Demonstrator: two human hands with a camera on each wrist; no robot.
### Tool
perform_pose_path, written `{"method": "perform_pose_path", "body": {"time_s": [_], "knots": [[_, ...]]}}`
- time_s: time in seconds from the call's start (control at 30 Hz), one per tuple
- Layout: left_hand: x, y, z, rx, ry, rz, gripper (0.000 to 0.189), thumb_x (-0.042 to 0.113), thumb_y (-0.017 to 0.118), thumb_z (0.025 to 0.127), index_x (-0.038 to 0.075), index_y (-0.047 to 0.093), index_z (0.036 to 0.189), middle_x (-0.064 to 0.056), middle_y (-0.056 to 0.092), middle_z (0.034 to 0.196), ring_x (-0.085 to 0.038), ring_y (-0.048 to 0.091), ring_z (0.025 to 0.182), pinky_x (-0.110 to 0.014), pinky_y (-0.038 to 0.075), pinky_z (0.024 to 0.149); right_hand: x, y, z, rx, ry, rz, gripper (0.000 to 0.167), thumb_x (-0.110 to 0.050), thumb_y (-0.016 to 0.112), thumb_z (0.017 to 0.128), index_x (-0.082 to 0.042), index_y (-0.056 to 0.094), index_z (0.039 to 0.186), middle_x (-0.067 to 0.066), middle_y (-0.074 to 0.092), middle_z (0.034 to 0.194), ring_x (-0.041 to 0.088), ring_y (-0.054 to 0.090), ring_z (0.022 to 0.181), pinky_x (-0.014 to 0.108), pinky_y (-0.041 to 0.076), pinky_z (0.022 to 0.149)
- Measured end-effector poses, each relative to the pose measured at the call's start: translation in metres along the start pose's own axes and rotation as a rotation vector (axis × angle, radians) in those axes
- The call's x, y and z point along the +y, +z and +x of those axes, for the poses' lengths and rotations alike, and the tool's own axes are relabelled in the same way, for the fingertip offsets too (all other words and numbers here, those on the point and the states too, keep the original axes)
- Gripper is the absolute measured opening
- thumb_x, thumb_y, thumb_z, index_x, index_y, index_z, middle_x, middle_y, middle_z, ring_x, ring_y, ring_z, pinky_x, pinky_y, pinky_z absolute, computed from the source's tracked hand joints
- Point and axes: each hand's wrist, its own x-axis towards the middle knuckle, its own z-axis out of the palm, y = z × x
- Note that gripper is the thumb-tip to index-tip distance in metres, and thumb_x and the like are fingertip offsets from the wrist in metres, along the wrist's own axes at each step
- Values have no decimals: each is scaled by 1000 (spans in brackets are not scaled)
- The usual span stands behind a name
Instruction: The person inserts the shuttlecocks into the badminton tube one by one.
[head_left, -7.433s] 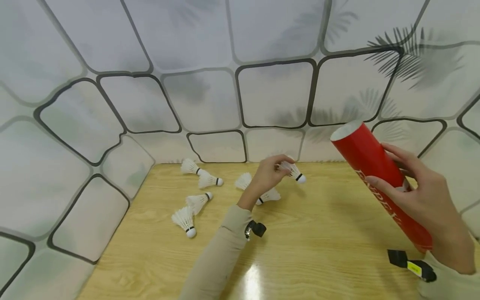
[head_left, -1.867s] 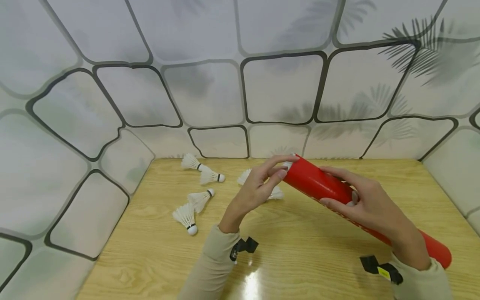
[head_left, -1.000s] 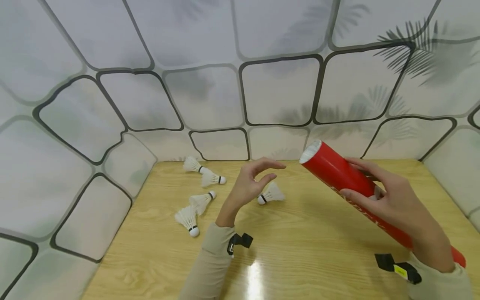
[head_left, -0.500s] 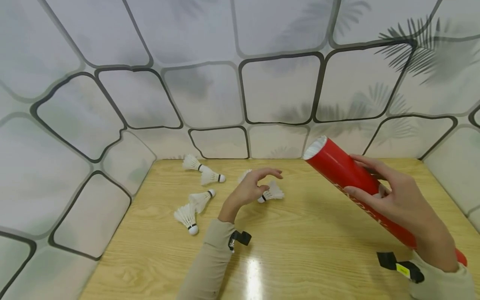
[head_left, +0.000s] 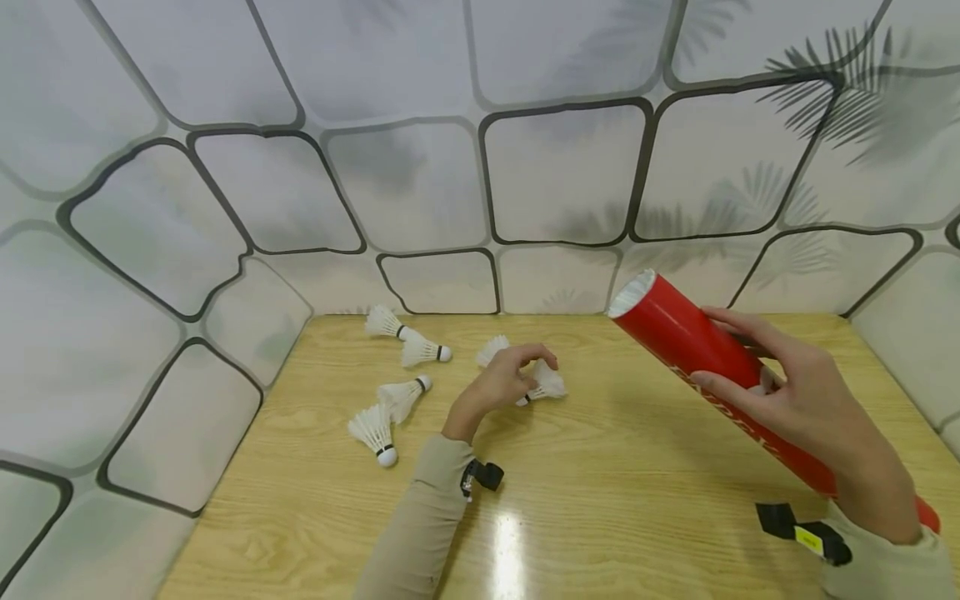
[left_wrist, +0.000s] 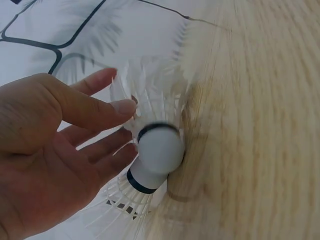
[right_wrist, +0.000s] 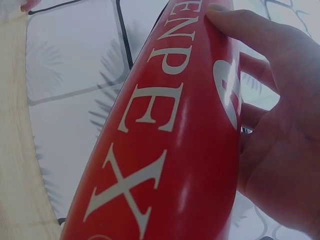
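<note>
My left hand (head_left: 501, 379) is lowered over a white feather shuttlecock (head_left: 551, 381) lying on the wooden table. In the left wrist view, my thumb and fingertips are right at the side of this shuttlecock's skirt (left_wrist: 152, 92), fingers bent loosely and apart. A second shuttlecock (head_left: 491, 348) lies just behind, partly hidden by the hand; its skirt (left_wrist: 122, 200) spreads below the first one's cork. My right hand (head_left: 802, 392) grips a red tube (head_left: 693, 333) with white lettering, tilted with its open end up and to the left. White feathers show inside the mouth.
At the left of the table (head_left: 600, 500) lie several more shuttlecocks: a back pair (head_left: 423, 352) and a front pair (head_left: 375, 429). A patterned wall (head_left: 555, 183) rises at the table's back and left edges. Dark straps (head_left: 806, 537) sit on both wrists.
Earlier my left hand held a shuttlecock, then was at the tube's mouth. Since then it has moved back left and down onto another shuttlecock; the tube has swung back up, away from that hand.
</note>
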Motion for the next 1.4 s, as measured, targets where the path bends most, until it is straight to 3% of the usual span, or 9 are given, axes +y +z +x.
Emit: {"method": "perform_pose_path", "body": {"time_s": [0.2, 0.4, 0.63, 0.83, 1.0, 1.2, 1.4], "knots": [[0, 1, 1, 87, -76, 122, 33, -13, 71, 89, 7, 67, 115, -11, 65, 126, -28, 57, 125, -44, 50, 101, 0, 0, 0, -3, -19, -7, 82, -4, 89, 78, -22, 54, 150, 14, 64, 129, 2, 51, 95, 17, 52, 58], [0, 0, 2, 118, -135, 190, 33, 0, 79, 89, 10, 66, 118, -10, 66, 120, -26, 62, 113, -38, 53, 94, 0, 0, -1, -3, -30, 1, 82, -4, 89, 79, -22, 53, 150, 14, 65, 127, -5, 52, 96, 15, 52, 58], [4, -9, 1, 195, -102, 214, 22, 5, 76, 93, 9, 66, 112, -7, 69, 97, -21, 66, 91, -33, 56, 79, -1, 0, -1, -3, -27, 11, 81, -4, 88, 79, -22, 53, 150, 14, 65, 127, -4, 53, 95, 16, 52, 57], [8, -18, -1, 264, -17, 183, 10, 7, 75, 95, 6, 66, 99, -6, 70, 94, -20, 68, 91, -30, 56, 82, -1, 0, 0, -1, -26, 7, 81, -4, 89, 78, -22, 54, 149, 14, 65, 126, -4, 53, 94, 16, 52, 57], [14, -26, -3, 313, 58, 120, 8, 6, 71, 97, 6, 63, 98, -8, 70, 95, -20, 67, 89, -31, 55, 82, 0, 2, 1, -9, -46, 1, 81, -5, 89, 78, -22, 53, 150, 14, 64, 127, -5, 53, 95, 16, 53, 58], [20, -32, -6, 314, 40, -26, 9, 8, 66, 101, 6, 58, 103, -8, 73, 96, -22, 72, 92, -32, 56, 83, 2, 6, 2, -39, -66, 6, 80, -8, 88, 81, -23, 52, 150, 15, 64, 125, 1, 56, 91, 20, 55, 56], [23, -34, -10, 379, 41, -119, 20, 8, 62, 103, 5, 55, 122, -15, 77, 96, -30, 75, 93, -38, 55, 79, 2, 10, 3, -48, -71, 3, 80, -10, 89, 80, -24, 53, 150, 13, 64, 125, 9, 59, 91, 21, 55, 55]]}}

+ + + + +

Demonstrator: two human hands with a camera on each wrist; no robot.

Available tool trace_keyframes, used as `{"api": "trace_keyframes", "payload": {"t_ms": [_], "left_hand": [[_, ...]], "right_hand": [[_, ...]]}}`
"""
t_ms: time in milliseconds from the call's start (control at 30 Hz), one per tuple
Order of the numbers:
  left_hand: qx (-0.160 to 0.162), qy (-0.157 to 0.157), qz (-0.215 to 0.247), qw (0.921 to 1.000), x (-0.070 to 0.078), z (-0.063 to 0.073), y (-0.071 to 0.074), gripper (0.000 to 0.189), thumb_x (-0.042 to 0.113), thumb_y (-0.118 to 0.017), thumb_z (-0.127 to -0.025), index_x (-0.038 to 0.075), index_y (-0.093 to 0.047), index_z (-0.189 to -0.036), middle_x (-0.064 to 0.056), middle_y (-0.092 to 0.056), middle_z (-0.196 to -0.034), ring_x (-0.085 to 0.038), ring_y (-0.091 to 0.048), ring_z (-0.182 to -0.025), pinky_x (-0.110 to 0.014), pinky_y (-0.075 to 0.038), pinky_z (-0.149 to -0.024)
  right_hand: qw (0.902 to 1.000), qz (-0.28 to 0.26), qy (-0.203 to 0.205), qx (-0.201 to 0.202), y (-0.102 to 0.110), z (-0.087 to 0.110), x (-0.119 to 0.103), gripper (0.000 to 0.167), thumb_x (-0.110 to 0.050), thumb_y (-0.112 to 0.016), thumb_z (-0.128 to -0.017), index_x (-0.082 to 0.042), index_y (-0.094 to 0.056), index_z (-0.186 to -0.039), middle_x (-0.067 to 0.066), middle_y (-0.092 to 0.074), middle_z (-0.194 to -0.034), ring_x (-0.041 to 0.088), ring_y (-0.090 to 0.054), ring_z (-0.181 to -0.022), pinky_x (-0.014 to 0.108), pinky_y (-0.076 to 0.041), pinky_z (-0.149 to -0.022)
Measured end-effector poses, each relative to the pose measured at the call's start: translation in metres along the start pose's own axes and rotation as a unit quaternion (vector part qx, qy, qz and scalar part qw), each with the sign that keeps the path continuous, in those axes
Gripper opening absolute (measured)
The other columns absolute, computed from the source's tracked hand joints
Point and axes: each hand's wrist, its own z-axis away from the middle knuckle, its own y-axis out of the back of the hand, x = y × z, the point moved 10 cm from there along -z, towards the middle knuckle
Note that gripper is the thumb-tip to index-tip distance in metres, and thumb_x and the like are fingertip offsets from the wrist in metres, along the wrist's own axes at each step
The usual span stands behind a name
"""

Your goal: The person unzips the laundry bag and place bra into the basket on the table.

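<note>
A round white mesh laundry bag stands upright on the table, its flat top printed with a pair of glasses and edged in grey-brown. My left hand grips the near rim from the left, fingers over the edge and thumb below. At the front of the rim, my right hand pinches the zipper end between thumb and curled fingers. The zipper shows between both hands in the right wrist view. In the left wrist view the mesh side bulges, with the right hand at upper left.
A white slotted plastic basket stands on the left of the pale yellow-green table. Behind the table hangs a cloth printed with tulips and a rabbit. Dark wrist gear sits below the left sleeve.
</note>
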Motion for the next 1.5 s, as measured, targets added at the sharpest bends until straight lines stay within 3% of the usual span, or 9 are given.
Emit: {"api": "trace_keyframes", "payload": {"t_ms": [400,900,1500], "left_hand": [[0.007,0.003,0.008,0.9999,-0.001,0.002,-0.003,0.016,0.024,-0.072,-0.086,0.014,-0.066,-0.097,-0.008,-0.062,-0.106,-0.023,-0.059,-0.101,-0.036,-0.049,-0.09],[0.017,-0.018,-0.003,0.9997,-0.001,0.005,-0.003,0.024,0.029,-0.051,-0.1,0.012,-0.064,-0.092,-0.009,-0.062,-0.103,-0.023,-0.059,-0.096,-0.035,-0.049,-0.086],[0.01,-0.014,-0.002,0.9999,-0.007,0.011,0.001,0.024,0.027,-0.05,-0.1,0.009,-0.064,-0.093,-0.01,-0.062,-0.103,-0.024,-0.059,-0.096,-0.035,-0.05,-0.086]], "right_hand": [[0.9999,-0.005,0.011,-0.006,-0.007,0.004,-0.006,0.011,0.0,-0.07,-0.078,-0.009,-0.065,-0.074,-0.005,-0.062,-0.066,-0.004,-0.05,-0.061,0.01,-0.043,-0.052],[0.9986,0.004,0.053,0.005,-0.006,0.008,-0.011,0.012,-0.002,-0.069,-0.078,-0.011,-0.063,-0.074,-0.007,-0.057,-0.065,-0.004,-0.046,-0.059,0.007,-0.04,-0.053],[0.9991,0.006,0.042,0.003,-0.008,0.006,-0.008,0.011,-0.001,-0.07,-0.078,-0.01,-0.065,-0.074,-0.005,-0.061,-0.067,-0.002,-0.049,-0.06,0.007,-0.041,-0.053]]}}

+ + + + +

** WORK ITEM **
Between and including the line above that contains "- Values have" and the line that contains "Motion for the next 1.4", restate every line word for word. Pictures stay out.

** RESULT OF THIS TASK **
- Values have no decimals: each is scaled by 1000 (spans in brackets are not scaled)
- The usual span stands behind a name
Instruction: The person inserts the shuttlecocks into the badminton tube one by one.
[head_left, -7.433s] 
[head_left, -1.867s] 
[head_left, -1.000s] 
[head_left, -0.500s] 
[head_left, +0.000s] 
[left_wrist, +0.000s] 
[right_wrist, +0.000s] 
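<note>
My left hand (head_left: 501, 379) is lowered over a white feather shuttlecock (head_left: 551, 381) lying on the wooden table. In the left wrist view, my thumb and fingertips are right at the side of this shuttlecock's skirt (left_wrist: 152, 92), fingers bent loosely and apart. A second shuttlecock (head_left: 491, 348) lies just behind, partly hidden by the hand; its skirt (left_wrist: 122, 200) spreads below the first one's cork. My right hand (head_left: 802, 392) grips a red tube (head_left: 693, 333) with white lettering, tilted with its open end up and to the left. White feathers show inside the mouth.
At the left of the table (head_left: 600, 500) lie several more shuttlecocks: a back pair (head_left: 423, 352) and a front pair (head_left: 375, 429). A patterned wall (head_left: 555, 183) rises at the table's back and left edges. Dark straps (head_left: 806, 537) sit on both wrists.
Earlier my left hand held a shuttlecock, then was at the tube's mouth. Since then it has moved back left and down onto another shuttlecock; the tube has swung back up, away from that hand.
</note>
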Motion for the next 1.4 s, as measured, targets where the path bends most, until it is straight to 3% of the usual span, or 9 are given, axes +y +z +x.

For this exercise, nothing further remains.